As the Salvation Army scrambles to replace items lost when their freezer broke down, their customers aren’t being left behind.

“We’re kind of hobbling right now,” said Salvation Army Captain Chris Clarke. “It’s not ideal, but we keep feeding people.”

The organization suffered a major blow over Labor Day weekend when it was discovered that the freezer had broken down. On September 6 after the holidays, Clarke and a host of volunteers spent their time throwing away spoiled food.

The freezer contained approximately 2,000 pounds of meat and other frozen goods for the agency’s free meal program. Clarke said the replacement value of the lost food was $5,000.

While the loss of food was a blow to the budget, the other blow came when the estimate to fix the freezer came in at $5,000.

Unfortunately, the freezer hasn’t been fixed yet and Clarke doesn’t know when it will be fixed, although he hopes it will be before the end of the month.

“We had a repairman come in…and found out the whole mechanical unit needed to be replaced,” Clarke said. “We don’t have a figure on when it will be fixed, but we need to get it fixed soon. We just don’t know how long it will take to get the parts we need to fix it.”

For now, the Salvation Army at 331 W. Douglas Ave. relies on a double sliding glass door freezer that sits in the pantry, but Clarke said he doesn’t have nearly the space the organization needs. Not having a large freezer prevents the Salvation Army from being able to store frozen food, which affects what it can provide to customers.

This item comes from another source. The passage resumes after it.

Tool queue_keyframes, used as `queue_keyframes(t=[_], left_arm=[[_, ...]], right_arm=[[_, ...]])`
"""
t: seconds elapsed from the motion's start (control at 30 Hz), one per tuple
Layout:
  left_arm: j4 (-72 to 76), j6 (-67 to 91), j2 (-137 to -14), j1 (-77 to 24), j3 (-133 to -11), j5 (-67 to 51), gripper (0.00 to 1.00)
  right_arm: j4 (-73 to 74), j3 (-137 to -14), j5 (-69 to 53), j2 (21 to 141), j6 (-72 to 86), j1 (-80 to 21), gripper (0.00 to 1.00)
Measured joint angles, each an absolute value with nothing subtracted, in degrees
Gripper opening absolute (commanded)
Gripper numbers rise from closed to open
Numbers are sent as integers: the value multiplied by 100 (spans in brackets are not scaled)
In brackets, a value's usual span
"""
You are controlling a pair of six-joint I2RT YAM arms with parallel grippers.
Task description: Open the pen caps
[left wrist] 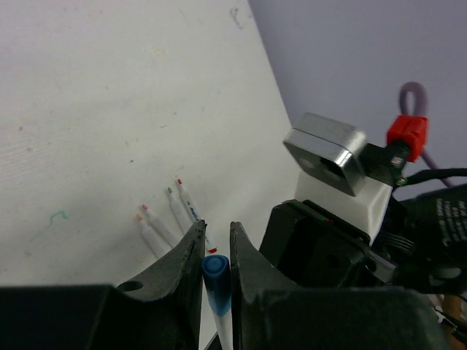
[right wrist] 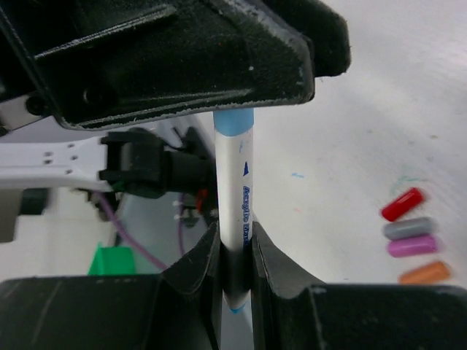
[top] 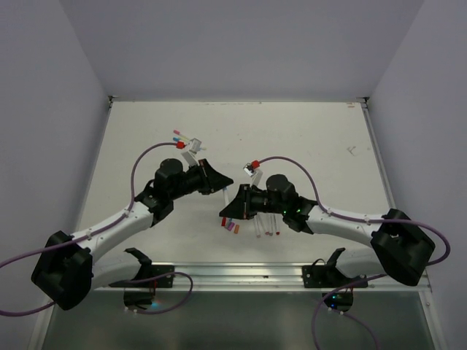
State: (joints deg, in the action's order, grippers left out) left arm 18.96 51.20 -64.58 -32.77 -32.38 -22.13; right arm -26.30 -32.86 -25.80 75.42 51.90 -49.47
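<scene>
A white pen (right wrist: pixel 235 189) with a blue cap (right wrist: pixel 233 121) is held between both grippers above the table. My left gripper (left wrist: pixel 217 233) is shut on the blue cap (left wrist: pixel 215 268), and the white barrel runs down below it. My right gripper (right wrist: pixel 235 237) is shut on the pen's barrel near its tail end. In the top view the left gripper (top: pixel 221 186) and right gripper (top: pixel 228 208) meet at mid-table. Loose caps lie on the table: red (right wrist: pixel 402 204), grey (right wrist: pixel 408 227), pink (right wrist: pixel 411 245) and orange (right wrist: pixel 425 272).
Several uncapped white pens (left wrist: pixel 175 215) lie side by side on the table, seen in the top view (top: pixel 266 227) just right of the loose caps (top: pixel 230 226). The right arm's wrist camera (left wrist: pixel 328 153) is close to my left gripper. Walls enclose the table on three sides.
</scene>
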Motion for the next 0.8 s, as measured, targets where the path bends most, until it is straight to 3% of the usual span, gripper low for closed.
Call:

“We serve more than 300 meals a week through the free meals program and provide groceries to more than 150 families each week, so we eat a lot of food,” Clarke said.

“We had good community support,” Clarke said. “We received the equivalent of about $3,500 in donations to help replace the food, but that’s still less than what we lost, and we also need to fix the freezer.”

For every $1 donated, they can buy $20 worth of groceries. Besides non-perishable foods, the Salvation Army seeks all types of meat, including ground beef, chicken, and pork. Clarke said any donation helps.

“This comes at a time of year when we typically struggle to meet demand due to a backlog in donations,” Clarke said, adding that the Red Kettle season begins Nov. 9.